Stephen Veil, chief federal engagement officer at TEDCO, said federal laboratories could pursue a dual mission of carrying out government tasks while serving as engines of regional economic activity — if cultural and procedural barriers are addressed.
"There is a potential for Federal Labs to have a dual mission," Veil said, arguing that many federal technologies are "dual use" and could be adapted for commercial markets while still meeting lab missions. He told the Transfer Files podcast that three obstacles stand out: restrictive conflict-of-interest rules that limit innovators' engagement with startups; conservative general counsel offices inside labs; and persistent funding gaps to adapt mission-designed technologies for commercial use.
Veil, who has worked in university tech transfer and at TEDCO for 14 years, described how his own career moved from licensing roles at Johns Hopkins to incubator-focused work at UMBC and, later, to TEDCO's statewide investment and commercialization programs. He said university tech-transfer cultures have shifted over decades toward more venture development and that federal labs face a harder cultural lift.

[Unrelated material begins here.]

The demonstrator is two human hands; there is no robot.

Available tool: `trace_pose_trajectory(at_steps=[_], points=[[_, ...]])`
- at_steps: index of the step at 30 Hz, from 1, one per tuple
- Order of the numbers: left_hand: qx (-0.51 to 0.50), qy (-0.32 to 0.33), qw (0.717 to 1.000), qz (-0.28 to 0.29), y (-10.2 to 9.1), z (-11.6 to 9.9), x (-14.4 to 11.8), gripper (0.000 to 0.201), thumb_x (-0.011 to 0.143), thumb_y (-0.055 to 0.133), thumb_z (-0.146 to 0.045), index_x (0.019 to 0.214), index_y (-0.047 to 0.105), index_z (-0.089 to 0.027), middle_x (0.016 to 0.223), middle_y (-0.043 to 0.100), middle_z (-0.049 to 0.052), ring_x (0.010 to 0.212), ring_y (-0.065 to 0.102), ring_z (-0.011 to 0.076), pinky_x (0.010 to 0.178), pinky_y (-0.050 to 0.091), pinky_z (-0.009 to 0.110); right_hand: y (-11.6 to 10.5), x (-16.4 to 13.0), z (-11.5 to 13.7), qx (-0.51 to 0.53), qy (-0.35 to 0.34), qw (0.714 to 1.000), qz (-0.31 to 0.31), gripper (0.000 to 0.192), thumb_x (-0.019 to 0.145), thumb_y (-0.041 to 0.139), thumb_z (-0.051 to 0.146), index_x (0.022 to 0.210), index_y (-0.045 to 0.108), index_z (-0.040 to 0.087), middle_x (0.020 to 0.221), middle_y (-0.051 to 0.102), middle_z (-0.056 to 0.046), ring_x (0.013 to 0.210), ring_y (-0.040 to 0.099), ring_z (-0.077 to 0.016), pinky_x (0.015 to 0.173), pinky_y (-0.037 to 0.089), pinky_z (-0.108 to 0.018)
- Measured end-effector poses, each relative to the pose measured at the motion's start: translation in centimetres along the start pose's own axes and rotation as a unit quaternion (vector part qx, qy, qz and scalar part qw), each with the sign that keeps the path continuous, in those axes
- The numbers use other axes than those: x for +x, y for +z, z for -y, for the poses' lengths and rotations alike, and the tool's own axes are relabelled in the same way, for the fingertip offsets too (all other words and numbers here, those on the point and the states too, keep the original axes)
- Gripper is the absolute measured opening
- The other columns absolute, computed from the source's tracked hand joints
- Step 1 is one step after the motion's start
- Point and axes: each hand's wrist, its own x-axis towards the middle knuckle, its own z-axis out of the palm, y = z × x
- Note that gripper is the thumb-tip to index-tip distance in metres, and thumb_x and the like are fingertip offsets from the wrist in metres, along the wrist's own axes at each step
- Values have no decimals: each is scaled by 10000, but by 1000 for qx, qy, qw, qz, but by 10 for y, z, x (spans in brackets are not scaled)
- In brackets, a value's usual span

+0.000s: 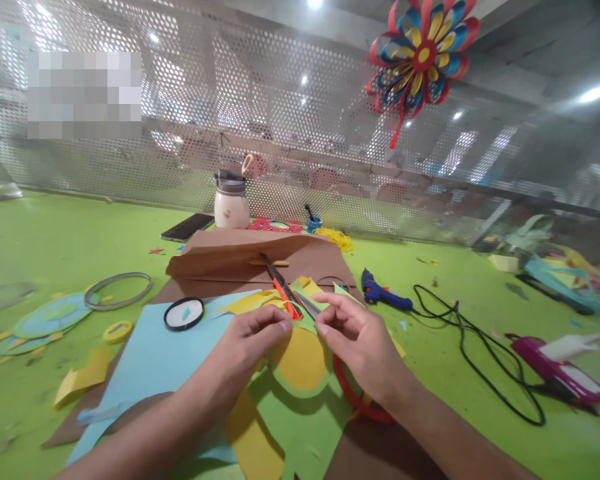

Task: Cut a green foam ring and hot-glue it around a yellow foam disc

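A yellow paper disc (300,357) with a light green paper rim is between my two hands, over a green paper sheet (305,427). My left hand (260,340) pinches its upper left edge between thumb and fingers. At the upper right edge, the thumb and index finger of my right hand (357,340) are closed on the rim. Just beyond the fingertips lie an orange and black cutter (283,287) and a grey pointed blade (307,305), whose handle I cannot make out. Part of a red ring (347,387) shows beneath my right hand.
Light blue paper (165,353) and brown paper (260,243) lie beneath. Left are a round lens (184,313), a grey hoop (119,291) and a yellow tape roll (118,331). Right is a blue glue gun (385,293) with a looping black cord (465,320). A jar (231,203) stands behind.
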Motion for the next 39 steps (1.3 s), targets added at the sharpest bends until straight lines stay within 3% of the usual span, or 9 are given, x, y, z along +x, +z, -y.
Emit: trace_pose_trajectory(at_steps=[7, 12, 20, 27, 39], points=[[49, 7, 999, 4, -3, 6, 5, 225, 767, 555, -380, 681, 558, -172, 628, 478, -34, 605, 390, 118, 557, 297, 229, 1, -2, 1, -14, -10, 1000, 22, 234, 853, 538, 227, 1081, 555, 176, 777, 541, 20, 698, 504, -107, 640, 421, -224], [53, 7, 998, 28, -5, 11, 7, 238, 753, 572, -396, 667, 561, -174, 607, 469, -38, 581, 386, 117, 539, 303, 231, 4, -3, -2, -26, -14, 999, 38, 313, 825, 587, 222, 1129, 529, 174, 795, 574, 8, 738, 550, -129, 692, 446, -251], [50, 2, 998, 44, -3, 8, 6, 247, 733, 590, -392, 635, 558, -168, 581, 460, -46, 550, 377, 107, 524, 299, 223, 8, -4, 0, -28, -8, 999, 32, 308, 805, 558, 150, 1111, 537, 170, 733, 546, 34, 658, 514, -108, 634, 421, -229], [22, -10, 1000, 9, 0, 4, 1, 221, 733, 580, -383, 652, 572, -177, 609, 511, -31, 562, 431, 124, 547, 330, 230, 4, -3, 0, -8, 17, 1000, 15, 265, 802, 530, 160, 1065, 559, 183, 807, 569, 7, 729, 541, -127, 677, 426, -242], [13, -33, 999, 39, 0, 3, 2, 219, 742, 573, -372, 657, 545, -172, 608, 513, -28, 566, 435, 124, 538, 331, 231, 12, -5, 3, -24, 13, 999, 19, 295, 769, 566, 143, 1064, 553, 158, 733, 538, 28, 663, 523, -113, 634, 428, -232]])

"Doing a license is not the tech transfer. It's only part of the tech transfer," Veil said. "You also need to work with the innovators to help get what's in their head, what we just call know-how." He emphasized practical approaches TEDCO is testing to bridge the gap, such as placing industry-savvy "site miners" and entrepreneurs-in-residence into labs and partnering with agencies such as NIST to help inventors see alternative commercial applications for mission technologies.
Veil highlighted TEDCO's Maryland Innovation Initiative (MII), which funds technology validation in universities and invests in spinouts. He said MII created incentives for faculty disclosures, increased startup formation, and — based on TEDCO's analysis — helped Maryland move from roughly 30th to 8th in startups per research dollar. Veil said the model shows how targeted validation funding and early investments can shift outcomes.

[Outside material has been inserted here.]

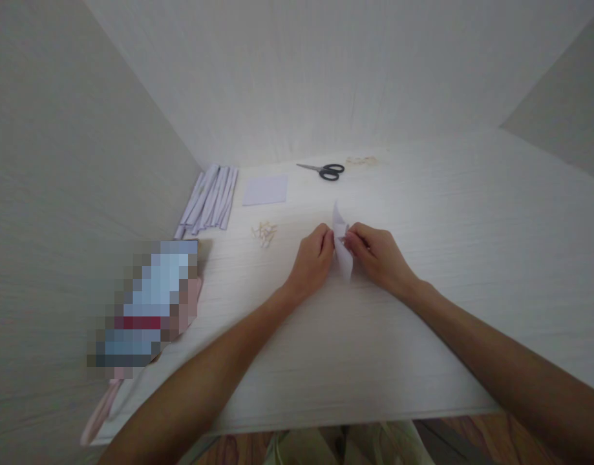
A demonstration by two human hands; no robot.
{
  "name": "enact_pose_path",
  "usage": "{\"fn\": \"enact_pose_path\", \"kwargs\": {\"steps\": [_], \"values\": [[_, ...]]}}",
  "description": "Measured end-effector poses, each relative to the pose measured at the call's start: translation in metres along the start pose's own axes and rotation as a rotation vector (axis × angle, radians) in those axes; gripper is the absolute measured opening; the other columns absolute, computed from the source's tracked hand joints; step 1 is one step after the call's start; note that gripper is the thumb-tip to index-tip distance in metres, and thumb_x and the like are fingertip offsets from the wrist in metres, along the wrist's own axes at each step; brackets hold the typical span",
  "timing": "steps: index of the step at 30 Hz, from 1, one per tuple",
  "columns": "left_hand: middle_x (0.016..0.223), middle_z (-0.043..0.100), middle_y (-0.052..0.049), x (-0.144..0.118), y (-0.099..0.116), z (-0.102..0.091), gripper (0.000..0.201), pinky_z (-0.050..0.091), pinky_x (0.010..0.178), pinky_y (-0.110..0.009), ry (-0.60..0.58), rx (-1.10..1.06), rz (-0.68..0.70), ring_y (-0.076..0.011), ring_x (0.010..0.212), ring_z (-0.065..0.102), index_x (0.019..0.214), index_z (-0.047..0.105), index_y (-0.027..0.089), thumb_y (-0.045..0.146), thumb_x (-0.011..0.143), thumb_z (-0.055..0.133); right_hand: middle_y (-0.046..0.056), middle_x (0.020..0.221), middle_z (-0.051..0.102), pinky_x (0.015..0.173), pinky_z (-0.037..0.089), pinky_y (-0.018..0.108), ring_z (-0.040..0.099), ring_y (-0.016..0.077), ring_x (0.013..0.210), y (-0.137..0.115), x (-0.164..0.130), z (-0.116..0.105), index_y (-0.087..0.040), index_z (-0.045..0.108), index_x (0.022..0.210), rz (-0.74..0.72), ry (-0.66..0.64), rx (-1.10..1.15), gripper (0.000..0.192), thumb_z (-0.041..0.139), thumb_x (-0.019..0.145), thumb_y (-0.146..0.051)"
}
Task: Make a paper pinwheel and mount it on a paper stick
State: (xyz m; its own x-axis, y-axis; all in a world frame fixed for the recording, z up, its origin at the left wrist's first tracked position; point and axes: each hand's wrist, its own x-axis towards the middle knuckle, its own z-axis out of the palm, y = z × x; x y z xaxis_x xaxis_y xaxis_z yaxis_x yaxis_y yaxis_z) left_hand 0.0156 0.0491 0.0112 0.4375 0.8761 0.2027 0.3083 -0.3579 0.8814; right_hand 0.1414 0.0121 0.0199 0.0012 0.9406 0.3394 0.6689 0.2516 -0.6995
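A small white sheet of paper [344,261] is held up on edge over the middle of the table, slightly bent. My left hand [314,255] pinches it from the left side, fingers closed. From the right, my right hand [374,250] also grips the paper, thumb and fingertips pressed together. Whether anything tiny sits between the right fingertips cannot be made out. Left of the hands lies a small pile of short pale sticks [265,233]. Beyond them rests a flat stack of square white paper [265,190].
Black-handled scissors [328,171] lie near the back wall, beside scattered small pale bits [363,161]. Several rolled paper tubes [210,199] are bunched at the back left. A blurred-out object [156,297] with a pink strap [100,413] sits along the left wall.
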Motion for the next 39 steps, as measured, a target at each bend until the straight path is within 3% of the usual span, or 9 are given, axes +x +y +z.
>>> {"fn": "enact_pose_path", "kwargs": {"steps": [7, 12, 16, 28, 34, 39], "values": [[0.054, 0.036, 0.004, 0.0000, 0.0006, -0.0009, 0.023, 0.025, 0.048, -0.022, -0.008, -0.014, -0.008, -0.0084, 0.051, 0.034, 0.059, 0.034, 0.018, 0.026, 0.081, 0.031, -0.002, 0.049, 0.045, 0.047, 0.028, 0.023, 0.039, 0.0088, 0.046, 0.0003, -0.0003, 0.0002, -0.017, 0.043, 0.054, 0.041, 0.028, 0.015, 0.031, 0.035, 0.082, -0.028], [0.052, 0.034, 0.004, 0.0013, -0.0012, -0.0020, 0.025, 0.025, 0.048, -0.022, 0.047, -0.049, -0.042, -0.0082, 0.050, 0.033, 0.059, 0.034, 0.018, 0.029, 0.081, 0.032, -0.001, 0.058, 0.051, 0.047, 0.032, 0.021, 0.044, 0.0093, 0.051, 0.0005, -0.0030, -0.0011, -0.016, 0.051, 0.073, -0.013, 0.085, 0.094, 0.009, 0.047, 0.076, -0.024], [0.052, 0.035, 0.004, 0.0010, -0.0008, -0.0019, 0.025, 0.025, 0.048, -0.022, 0.044, -0.060, -0.050, -0.0083, 0.050, 0.034, 0.059, 0.034, 0.018, 0.028, 0.081, 0.032, -0.001, 0.060, 0.052, 0.048, 0.032, 0.021, 0.044, 0.0094, 0.052, 0.0018, -0.0026, -0.0004, -0.017, 0.051, 0.072, -0.050, 0.093, 0.072, 0.006, 0.048, 0.075, -0.021], [0.055, 0.039, 0.003, 0.0009, -0.0010, -0.0011, 0.021, 0.027, 0.051, -0.023, -0.001, 0.020, 0.011, -0.0093, 0.053, 0.037, 0.061, 0.037, 0.018, 0.023, 0.080, 0.031, -0.001, 0.052, 0.047, 0.047, 0.027, 0.023, 0.039, 0.0091, 0.048, 0.0014, 0.0008, 0.0028, -0.017, 0.041, 0.056, -0.048, -0.046, -0.055, 0.029, 0.035, 0.083, -0.026], [0.054, 0.036, 0.004, 0.0003, 0.0010, -0.0024, 0.021, 0.026, 0.049, -0.022, 0.029, -0.076, -0.034, -0.0083, 0.051, 0.034, 0.060, 0.036, 0.018, 0.024, 0.080, 0.032, 0.000, 0.061, 0.052, 0.049, 0.032, 0.022, 0.044, 0.0092, 0.052, 0.0003, -0.0026, 0.0003, -0.017, 0.051, 0.075, -0.085, 0.065, 0.042, 0.007, 0.046, 0.077, -0.022], [0.054, 0.036, 0.004, 0.0002, 0.0023, -0.0028, 0.021, 0.026, 0.048, -0.022, 0.013, -0.079, -0.036, -0.0081, 0.050, 0.034, 0.060, 0.037, 0.018, 0.024, 0.079, 0.033, 0.001, 0.065, 0.053, 0.051, 0.033, 0.022, 0.044, 0.0101, 0.055, 0.0005, -0.0036, 0.0008, -0.017, 0.050, 0.074, -0.100, 0.065, 0.008, 0.006, 0.046, 0.078, -0.021]]}}
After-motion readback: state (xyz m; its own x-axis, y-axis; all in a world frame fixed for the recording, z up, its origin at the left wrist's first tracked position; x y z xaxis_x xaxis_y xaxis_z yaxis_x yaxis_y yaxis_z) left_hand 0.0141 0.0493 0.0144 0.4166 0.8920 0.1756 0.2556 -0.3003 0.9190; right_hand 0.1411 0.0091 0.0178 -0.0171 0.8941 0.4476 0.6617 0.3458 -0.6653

He also described TEDCO programs aimed at federal labs: DefTech, focused on defense-lab commercialization and lab-company connections; and a Small Business Administration-funded FLIP program (Federal Lab Leveraging Innovation to Products) that targets life-science commercialization. Veil said TEDCO uses partnership-intermediary agreements and existing mechanisms (cooperative research and development agreements, OTAs) to open lab resources to Maryland companies.
On the human side, Veil recounted successful medical cases tied to public funding and tech transfer, including stem-cell work and therapies that he said materially improved patients' lives. "These are the things that kind of stick in my mind," he said, describing legislative outreach that showcases clinical impact.
For small businesses seeking lab access, Veil urged relationship-building and using intermediary organizations to navigate security, legal and administrative hurdles. "If you're intimidated with federal labs, find somebody that can hold your hand and walk you through it," he said. "It's your taxpayer dollars, so why not take advantage of it?"
The episode closed with host Andrea Nelson directing listeners to show notes and resources on federallabs.org and thanking FLC staff and the podcast production team. The Transfer Files podcast said it will return with more conversations on federal tech transfer.